*Problem to work on*.
Write out again, exactly, the lines below starting at the one with "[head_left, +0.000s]" and ending at the one with "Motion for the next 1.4".

=== Begin Enclosure ===

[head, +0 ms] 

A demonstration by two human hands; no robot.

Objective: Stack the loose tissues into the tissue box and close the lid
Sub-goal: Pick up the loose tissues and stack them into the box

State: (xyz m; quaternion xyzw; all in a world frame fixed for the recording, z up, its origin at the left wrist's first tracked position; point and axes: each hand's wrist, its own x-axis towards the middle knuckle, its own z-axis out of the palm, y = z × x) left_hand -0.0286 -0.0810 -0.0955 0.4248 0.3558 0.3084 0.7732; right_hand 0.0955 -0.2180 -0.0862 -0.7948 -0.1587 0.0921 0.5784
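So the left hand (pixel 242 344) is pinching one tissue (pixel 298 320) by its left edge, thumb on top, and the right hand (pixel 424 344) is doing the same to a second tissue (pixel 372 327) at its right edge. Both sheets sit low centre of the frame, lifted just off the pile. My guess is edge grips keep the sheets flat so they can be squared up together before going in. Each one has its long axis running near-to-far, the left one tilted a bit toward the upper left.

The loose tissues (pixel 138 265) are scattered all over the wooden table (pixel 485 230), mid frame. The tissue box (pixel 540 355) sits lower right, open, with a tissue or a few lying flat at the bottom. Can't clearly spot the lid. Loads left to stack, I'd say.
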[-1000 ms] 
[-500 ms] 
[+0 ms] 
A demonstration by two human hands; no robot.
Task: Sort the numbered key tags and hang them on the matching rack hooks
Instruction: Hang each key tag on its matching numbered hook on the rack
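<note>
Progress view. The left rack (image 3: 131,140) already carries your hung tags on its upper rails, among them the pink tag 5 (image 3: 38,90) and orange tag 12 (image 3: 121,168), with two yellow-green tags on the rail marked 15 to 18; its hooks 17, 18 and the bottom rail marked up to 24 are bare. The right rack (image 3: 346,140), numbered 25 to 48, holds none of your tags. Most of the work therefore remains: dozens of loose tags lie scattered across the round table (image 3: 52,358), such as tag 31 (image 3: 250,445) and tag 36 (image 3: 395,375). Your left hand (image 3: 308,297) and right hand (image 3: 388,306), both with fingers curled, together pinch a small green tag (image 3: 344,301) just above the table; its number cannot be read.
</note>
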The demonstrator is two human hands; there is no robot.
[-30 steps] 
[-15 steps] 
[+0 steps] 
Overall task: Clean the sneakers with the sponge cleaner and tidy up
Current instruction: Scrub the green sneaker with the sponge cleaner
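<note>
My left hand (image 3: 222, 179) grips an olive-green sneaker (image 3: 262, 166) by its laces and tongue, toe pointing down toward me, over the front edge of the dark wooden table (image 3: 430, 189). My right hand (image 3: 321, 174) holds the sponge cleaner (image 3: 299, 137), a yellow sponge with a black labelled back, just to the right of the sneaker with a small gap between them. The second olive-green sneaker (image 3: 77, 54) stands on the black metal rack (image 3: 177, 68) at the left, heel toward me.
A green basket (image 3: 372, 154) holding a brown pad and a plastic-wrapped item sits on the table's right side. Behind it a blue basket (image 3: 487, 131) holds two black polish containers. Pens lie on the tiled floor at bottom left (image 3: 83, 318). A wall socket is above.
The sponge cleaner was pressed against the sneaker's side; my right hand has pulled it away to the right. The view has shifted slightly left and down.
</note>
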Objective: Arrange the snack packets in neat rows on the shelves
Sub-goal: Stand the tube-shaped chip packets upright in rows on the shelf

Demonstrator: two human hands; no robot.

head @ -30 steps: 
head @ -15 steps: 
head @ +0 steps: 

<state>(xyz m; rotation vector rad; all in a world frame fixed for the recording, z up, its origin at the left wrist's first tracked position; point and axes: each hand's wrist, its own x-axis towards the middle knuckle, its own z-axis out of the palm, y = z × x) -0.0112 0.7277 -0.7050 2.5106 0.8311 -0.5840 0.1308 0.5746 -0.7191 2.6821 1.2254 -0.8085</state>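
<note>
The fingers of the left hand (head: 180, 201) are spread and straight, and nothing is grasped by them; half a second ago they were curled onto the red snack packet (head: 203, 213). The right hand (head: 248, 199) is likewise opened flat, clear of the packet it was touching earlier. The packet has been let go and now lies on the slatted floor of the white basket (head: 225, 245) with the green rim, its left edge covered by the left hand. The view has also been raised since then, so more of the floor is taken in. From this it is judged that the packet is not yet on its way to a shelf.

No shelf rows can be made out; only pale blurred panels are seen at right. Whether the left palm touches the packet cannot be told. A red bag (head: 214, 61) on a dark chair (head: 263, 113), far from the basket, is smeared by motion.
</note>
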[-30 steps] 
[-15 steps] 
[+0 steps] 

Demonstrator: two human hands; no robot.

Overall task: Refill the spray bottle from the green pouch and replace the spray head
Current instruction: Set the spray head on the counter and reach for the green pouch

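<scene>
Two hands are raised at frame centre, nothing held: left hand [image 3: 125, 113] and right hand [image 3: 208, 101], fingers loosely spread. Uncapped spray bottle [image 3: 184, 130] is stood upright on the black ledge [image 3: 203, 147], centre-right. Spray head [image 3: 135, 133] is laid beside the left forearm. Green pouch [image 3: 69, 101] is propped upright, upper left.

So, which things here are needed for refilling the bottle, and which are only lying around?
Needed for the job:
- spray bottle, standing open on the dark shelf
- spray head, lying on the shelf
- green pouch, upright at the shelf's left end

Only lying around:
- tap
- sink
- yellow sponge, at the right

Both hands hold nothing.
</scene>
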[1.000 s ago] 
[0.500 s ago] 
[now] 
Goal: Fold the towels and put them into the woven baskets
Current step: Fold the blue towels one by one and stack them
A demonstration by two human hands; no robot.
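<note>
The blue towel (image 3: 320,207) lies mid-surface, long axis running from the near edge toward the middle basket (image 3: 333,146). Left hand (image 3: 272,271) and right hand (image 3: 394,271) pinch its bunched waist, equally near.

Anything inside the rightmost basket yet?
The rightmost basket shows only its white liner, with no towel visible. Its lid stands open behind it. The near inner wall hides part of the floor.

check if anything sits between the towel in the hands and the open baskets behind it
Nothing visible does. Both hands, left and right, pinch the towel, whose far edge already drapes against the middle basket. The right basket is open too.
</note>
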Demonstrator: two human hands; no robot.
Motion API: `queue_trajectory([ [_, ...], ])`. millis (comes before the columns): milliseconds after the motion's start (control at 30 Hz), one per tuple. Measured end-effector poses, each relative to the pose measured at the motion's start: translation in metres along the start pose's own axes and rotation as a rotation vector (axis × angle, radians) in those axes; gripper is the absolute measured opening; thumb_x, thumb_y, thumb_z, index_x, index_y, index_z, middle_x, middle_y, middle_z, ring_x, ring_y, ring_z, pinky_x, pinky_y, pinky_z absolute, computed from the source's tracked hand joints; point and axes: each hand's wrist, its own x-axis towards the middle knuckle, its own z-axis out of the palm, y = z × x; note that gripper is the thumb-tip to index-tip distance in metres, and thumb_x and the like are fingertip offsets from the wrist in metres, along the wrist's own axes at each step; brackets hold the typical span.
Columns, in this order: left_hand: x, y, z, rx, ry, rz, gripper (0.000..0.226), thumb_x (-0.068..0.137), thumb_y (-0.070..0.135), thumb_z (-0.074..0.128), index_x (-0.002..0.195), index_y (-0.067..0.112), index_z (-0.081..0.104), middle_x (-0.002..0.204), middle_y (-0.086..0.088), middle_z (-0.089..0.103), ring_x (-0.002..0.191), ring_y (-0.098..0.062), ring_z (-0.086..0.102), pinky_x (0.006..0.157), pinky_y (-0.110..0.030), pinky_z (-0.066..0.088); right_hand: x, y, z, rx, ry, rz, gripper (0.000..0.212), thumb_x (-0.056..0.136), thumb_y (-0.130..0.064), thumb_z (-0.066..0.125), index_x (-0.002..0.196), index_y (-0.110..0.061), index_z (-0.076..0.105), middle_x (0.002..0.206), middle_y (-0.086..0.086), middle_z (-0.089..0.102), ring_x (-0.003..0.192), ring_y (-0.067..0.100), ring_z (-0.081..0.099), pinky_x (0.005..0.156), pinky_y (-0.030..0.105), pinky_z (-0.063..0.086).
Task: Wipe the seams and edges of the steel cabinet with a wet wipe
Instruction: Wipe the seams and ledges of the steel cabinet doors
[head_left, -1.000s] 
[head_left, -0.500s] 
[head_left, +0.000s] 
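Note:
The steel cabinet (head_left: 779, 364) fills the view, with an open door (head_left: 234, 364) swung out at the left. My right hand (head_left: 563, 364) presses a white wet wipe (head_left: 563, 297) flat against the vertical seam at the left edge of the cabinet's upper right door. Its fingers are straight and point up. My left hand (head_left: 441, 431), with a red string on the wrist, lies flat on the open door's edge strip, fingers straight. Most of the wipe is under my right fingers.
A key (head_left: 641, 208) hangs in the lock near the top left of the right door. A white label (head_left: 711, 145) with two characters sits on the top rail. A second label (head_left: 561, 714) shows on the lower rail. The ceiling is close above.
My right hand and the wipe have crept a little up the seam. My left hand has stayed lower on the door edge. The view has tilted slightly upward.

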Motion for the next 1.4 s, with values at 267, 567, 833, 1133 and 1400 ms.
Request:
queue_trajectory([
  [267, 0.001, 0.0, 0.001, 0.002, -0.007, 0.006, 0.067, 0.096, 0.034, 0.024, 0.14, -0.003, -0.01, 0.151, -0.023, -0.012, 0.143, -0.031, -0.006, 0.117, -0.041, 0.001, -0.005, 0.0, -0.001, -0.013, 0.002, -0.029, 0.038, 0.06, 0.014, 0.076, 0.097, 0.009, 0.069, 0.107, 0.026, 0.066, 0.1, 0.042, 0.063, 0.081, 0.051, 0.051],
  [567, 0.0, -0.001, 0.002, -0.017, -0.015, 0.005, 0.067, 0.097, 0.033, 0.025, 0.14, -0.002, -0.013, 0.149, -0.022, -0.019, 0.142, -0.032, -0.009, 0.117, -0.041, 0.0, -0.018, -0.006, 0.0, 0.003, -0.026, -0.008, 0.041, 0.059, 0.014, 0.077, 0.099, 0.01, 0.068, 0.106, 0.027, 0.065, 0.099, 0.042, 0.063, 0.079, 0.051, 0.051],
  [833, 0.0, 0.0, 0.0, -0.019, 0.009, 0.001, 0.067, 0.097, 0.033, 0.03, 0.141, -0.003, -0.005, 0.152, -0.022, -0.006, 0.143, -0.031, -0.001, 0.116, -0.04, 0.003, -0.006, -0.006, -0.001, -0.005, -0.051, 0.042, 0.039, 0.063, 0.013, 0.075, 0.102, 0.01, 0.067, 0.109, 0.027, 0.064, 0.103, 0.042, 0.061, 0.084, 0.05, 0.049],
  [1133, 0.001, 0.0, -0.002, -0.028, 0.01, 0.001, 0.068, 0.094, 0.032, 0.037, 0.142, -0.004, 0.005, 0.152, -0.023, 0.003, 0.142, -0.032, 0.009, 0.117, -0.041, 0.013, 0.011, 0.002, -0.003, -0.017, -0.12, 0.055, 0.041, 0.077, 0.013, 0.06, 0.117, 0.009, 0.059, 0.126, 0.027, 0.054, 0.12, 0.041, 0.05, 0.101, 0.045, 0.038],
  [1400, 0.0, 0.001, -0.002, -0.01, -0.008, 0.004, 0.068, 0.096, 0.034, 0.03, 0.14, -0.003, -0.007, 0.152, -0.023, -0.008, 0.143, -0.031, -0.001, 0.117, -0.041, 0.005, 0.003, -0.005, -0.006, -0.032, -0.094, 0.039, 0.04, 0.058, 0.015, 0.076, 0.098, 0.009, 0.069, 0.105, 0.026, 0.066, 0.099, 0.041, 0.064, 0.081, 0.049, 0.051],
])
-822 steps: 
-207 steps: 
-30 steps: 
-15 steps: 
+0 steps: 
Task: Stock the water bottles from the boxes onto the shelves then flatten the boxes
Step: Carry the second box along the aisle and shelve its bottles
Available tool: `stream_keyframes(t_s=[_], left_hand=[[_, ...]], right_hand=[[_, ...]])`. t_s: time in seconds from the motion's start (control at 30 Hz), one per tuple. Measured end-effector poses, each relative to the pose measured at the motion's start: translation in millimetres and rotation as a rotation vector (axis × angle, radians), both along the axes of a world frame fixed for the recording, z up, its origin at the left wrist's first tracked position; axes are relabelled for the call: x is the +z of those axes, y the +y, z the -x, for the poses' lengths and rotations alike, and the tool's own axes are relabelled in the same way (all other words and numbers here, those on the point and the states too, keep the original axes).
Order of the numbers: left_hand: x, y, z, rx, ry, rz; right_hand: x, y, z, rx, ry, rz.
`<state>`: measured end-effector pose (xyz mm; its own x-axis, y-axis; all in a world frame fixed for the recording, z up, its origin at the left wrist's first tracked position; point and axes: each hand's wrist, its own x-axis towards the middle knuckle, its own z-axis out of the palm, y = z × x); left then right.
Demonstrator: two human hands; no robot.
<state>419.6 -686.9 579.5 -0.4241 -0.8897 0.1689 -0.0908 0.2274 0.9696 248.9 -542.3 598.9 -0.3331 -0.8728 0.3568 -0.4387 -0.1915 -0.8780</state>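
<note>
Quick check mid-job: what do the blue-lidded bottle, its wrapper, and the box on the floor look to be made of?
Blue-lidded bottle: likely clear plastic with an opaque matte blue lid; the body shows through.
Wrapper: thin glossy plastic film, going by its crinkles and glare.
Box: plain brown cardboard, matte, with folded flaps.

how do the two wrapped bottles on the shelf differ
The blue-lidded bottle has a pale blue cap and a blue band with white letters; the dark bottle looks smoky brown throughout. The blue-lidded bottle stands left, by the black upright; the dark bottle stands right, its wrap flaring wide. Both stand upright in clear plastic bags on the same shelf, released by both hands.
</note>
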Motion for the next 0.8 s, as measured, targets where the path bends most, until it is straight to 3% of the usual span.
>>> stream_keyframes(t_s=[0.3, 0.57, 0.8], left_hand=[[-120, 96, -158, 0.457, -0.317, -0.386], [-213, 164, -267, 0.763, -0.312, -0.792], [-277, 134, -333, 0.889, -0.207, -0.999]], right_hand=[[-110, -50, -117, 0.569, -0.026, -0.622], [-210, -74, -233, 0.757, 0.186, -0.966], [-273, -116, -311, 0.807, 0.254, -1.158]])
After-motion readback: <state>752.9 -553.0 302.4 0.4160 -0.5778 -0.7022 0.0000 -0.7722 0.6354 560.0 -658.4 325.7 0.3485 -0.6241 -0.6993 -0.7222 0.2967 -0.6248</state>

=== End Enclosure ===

*Answer space*.
[head_left, +0.000s] 
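Note:
The steel cabinet (head_left: 779, 364) fills the view, with an open door (head_left: 234, 364) swung out at the left. My right hand (head_left: 563, 364) presses a white wet wipe (head_left: 563, 297) flat against the vertical seam at the left edge of the cabinet's upper right door. Its fingers are straight and point up. My left hand (head_left: 441, 431), with a red string on the wrist, lies flat on the open door's edge strip, fingers straight. Most of the wipe is under my right fingers.
A key (head_left: 641, 208) hangs in the lock near the top left of the right door. A white label (head_left: 711, 145) with two characters sits on the top rail. A second label (head_left: 561, 714) shows on the lower rail. The ceiling is close above.
My right hand and the wipe have crept a little up the seam. My left hand has stayed lower on the door edge. The view has tilted slightly upward.
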
Motion for the next 1.4 s, with values at 267, 567, 833, 1133 and 1400 ms.

The output is now finished.